Figure 7 and 9 plot the implied differences discussed above for the absolute and relative measures of retail trading, respectively. For both measures, we observe that the response of volatility to a retail trading shock is clearly state-dependent. The difference between the COVID range and GARCH(1,1) volatility response is higher than their pre-COVID counterparts for absolute retail trading (Fig. 7a and b) and for relative retail trading (Fig. 9a and b), suggesting that the dynamics of retail trading is significantly altered during the pandemic. For our absolute measure, the contemporaneous implied difference is 0.008 for range volatility, which levels out at 0.05 at the 15-day horizon. Similarly, the on-impact difference is 0.004 for GARCH(1,1) volatility, which trends towards a cumulative value of 0.04. Statistical significance also holds for nearly all of the 15-day horizon. The results are, in fact, stronger for our measure of relative retail trading (see Fig. 9a and b). Again, we note that the LP technique allows these IRFs to be orthogonal to various controls that include non-pharmaceutical government interventions, uncertainty in the equity markets, industry differences, firm and day-of-week effects, and the state of the US financial market as proxied by various relevant controls like closing prices, market returns, and the VIX index, etc.

Fig. 7.

Implied Difference from absolute retail trading measure (${\Gamma }^y$) from COVID-19 period. The figure presents the implied difference from Eq. (5). Implied difference controls for the varying response of retail trading across COVID-19 and pre-COVID-19 periods as seen in Fig. 6f. This ensures that the difference in range volatility and GARCH(1,1) volatility across two periods is not because of the difference in retail trading activity but because of the structural change in the relationship. The purple (light grey) shaded bands are the 90% (95%) CI computed from Driscoll and Kraay (1998) standard errors that account for heteroskedasticity, serial correlation, and cross-sectional dependence. (For interpretation of the references to colour in this figure legend, the reader is referred to the web version of this article.)

Fig. 9.

Implied Difference from relative retail trading measure (${\Gamma }^y$) from COVID-19 period. The figure presents the implied difference from Eq. (5). Implied difference controls for the varying response of retail trading across COVID-19 and pre-COVID-19 periods as seen in Fig. 8f. This ensures that the difference in range volatility and GARCH(1,1) volatility across two periods is not because of the difference in retail trading activity but because of the structural change in the relationship. The purple and grey shaded bands represent the 90% and 95% confidence intervals respectively. (For interpretation of the references to colour in this figure legend, the reader is referred to the web version of this article.)
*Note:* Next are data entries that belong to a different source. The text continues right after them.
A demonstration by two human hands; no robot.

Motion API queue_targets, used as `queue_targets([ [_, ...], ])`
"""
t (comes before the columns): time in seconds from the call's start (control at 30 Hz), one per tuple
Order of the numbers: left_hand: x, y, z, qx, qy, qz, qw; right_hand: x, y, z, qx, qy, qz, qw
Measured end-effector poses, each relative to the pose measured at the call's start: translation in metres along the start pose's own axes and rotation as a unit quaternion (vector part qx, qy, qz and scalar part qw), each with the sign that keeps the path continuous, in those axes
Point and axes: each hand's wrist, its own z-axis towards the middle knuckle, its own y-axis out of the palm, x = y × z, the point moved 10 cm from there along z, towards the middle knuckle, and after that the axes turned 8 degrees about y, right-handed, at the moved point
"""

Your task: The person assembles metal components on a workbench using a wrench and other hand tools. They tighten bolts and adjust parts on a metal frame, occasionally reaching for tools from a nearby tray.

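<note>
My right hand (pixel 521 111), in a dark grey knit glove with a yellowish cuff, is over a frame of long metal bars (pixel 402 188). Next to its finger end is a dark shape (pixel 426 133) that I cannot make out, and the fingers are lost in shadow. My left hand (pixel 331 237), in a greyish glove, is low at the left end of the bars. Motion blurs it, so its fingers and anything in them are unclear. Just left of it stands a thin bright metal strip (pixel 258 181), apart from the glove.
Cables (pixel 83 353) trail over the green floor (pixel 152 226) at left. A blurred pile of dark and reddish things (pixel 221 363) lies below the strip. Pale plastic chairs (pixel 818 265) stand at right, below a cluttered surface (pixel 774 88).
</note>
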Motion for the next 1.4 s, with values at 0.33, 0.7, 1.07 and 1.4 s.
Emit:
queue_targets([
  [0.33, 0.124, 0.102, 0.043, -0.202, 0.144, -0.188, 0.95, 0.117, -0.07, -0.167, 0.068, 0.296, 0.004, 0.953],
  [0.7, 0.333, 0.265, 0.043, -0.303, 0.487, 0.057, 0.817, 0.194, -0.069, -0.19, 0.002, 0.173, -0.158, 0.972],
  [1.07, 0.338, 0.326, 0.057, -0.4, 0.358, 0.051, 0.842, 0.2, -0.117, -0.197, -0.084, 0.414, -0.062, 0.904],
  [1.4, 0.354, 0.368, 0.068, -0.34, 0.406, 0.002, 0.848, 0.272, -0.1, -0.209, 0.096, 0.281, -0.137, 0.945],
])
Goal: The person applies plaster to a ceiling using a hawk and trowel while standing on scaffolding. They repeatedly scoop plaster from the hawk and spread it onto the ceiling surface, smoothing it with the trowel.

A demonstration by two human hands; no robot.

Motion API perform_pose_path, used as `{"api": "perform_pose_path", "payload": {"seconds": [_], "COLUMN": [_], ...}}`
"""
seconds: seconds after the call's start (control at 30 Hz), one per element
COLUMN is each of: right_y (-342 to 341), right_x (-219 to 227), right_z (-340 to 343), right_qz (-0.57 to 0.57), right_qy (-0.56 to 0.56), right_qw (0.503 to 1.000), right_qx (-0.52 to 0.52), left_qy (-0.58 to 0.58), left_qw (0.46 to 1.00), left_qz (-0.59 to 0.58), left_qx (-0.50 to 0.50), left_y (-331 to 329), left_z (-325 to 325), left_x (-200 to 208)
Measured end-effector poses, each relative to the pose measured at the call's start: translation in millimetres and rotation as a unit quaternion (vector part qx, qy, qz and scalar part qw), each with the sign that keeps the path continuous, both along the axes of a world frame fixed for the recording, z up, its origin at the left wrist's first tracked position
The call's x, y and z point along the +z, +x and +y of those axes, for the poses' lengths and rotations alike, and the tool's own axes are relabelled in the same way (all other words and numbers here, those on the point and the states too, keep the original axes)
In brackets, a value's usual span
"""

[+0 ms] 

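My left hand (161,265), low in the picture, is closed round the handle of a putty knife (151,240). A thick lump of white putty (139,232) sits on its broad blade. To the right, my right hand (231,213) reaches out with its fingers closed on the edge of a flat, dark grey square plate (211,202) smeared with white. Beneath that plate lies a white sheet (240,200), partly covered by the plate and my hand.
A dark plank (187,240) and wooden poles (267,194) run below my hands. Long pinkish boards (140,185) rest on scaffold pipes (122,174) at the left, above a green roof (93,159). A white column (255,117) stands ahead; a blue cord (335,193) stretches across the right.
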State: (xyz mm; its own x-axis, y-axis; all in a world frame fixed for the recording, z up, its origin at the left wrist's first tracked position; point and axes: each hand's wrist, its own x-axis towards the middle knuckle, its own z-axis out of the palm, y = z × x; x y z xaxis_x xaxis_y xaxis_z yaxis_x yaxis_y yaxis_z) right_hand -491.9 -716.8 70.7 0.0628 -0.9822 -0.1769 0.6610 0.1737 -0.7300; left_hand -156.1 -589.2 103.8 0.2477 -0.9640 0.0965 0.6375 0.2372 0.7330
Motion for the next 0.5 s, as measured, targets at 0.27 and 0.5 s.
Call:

4. The global financial crisis

The general objective of our study is to determine whether periods of crises exacerbate the effects of retail trading on volatility. Thus far, our analysis focuses on the recent COVID-19 crisis. In this section, however, we extend our analysis to another well-known crisis: the global financial crisis (GFC) of 2008–2009. In doing so, we are able to compare our results from the COVID-19 period with the GFC and draw stronger and more generalizable inferences regarding the role of retail trading during periods of market stress. We acknowledge that GFC had some anticipated component and was not completely exogenous unlike the recent pandemic. Furthermore, retail trading dynamics were significantly different during the GFC period – perhaps because the GFC period did not have commission-free trading. Nor did the GFC period have a prevalence of technology, such as social media. Nevertheless, academic evidence suggests that retail traders continued to actively participate without significantly de-risking their portfolios during the financial crisis (Hoffmann et al., 2013).

Table 2 shows the summary statistics for some of the key variables from 01/01/2007 to 05/31/2009, which is the period of our analysis. We define $D_t=1$ (the crisis period) for dates after March 16th, 2008 that corresponds to the collapse and takeover of Bear Stearns.13 At the same time, it may be argued that any indicator-type variable to proxy for GFC might not be a good choice since several other financial institutions (including Fannie Mae and Freddie Mac) faced a tumultuous spring and summer. Hence, as additional robustness checks, we run two exercises where we omit periods that cannot be classified as either crisis or pre-crises periods. This removes data that might be contaminated with anticipation effects. The details of these modifications and their results are discussed in Section 5.

Table 2.

Summary Statistics for the GFC.

	Observations	Mean	Standard Dev	25th	75th
Absolute Measure	1,965,144	3.00	1.68	1.79	4.11
Relative Measure	1,965,144	-9.03	1.04	-9.72	-8.42
MarkCap	1,965,144	2.38	7.12	0.09	1.26
Spread	1,965,144	0.01	0.02	0.00	0.01
Turnover	1,965,144	0.01	0.02	0.00	0.01
Price	1,965,144	36.65	1,394.33	4.57	26.50
Range Volatility	1,965,144	0.06	0.06	0.03	0.07
GARCH(1,1) Volatility	1,965,144	0.05	0.05	0.03	0.05
Stock Mkt Return	1,965,144	-0.03	1.85	-0.92	0.74
VIX	1,965,144	27.78	14.52	18.10	33.94

Absolute retail trading measure is defined as $ln(1+mrbtrd+mrstrd)$ where $mrbtrd$ and $mrstrd$ are the marketable retail buy and sell trades (respectively) identified using BJZZ algorithm. Relative retail trading measure is similar to its absolute counterpart except that it is normalized by total trading activity (see text for further details). Market Capitalization (MarkCap) is defined as price times share outstanding in billions. Spread is the $ask-bid$ divided by the midpoint of $ask$ and $bid$. Turnover is the trading volume divided by shares outstanding. Price is the closing price for the day. Range Vol is defined as the log-difference between the highest and lowest price registered in a day (i.e. $ln\left(high\right)-\ln \left(low\right)$). GARCH(1,1) volatility is the square root of the stock-by-stock conditional variance obtained from a GARCH(1,1) model. EPU is the news-based Equity-related economic uncertainty index from Baker et al. (2016), SI is the Stringency Index from OxCGRT database, Mkt Return is the daily stock market return obtained from Professor Ken French’s website, VIX is the CBOE VIX index obtained from the FRED database, and Cases and Deaths are the confirmed COVID-19 cases and deaths. To suppress the impact of outliers on our results, we winsorize all variables at 1% and 99% levels. The table reports means, standard deviations, and values at the 25th and 75th percentile. There are 4253 unique stocks in the sample.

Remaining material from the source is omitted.